Il importe de comprendre le sens théologique du baptême de Jésus. Ce sens veut que Jésus risque symboliquement sa vie en affrontant la mort contenue dans les eaux. Jésus « descend et remonte », allusion directe à sa mort et à sa résurrection. Après la mort et la résurrection de Jésus, le baptême devint dans l'Église primitive, le signe que nous sommes des fils et des filles de Jésus Christ ressuscité appelés à la vie éternelle en plénitude avec Dieu.

Le rite du baptême est un rite de passage : l'eau symbolise la mort à traverser avec le Christ afin de participer à sa vie de Ressuscité.

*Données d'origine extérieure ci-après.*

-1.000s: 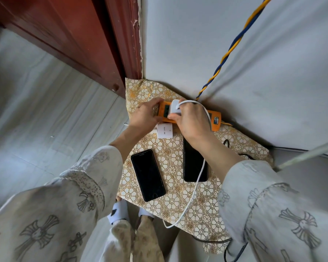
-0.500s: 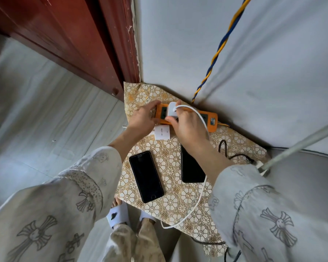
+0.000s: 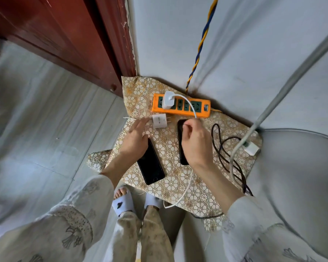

Le rite du baptême est un rite de passage : l'eau symbolise la mort à traverser avec le Christ afin de participer à sa vie de Ressuscité. Saint Paul résume admirablement en quoi consiste le sens du baptême en écrivant aux chrétiens de Rome :

« Nous tous qui avons été baptisés en Jésus-Christ, c'est dans sa mort que nous avons été baptisés. Si, par le baptême dans sa mort, nous avons été mis au tombeau avec lui, c'est pour que nous menions une vie nouvelle, nous aussi, de même que le Christ, par la toute-puissance du Père, est ressuscité d'entre les morts. Car, si une mort ressemble à la sienne, nous le serons encore par une résurrection qui ressemblera à la sienne. » (Rm 6 35)

Louise Mailloux, ex-candidate dans Gouin lors des élections québécoises de 2014, s'était excusée d'avoir tenu des propos blessants envers les catholiques, les juifs et les musulmans. En effet, dans son essai, publié en 2011, La laïcité s'impose !, ma collègue, professeur de philosophie, au même collège que moi, écrit que

« La politique fait aussi partie de la culture et pourtant nous n'avons pas d'enfant de trois ans qui soit péquiste ou libéral ! Mais des petits catholiques, juifs et musulmans qui portent encore la couche, cela existe dans nos garderies. Baptisez-les tous ! Circoncisez-les tous ! Pour que Dieu les reconnaisse. On appelle cela du viol. »

Si Louise Mailloux a offert ses excuses, elle ne s'est toutefois pas rétractée. (Il y a de ses personnes qui ont une si grande amplitude conceptuelle, qu'elles peuvent s'excuser de vous avoir giflé en vous giflant à nouveau.)

Le baptême, n'en déplaise à madame Mailloux, n'est pas un viol, mais un rite d'admission pour une vie éternelle en plénitude. Je crois que c'est ce que les fondateurs catholiques de la SSBJ avaient à l'esprit en choisissant saint Jean-Baptiste. Conscients de la faiblesse historique, économique et politique des Canadiens français, nos ancêtres gardaient toutefois l'espérance d'une résurrection du Canada français. Mais une Église ivre de son pouvoir, qu'on lui avait remis entre les mains, a déçu, et plusieurs l'ont quittée au début des années '60. Ils ont toutefois jeté par-dessus bord l'eau du bain et le bébé. Ce qui est précieux - la foi, l'espérance et la charité - retrouvons-les en cette fête de la saint-Jean-Baptiste.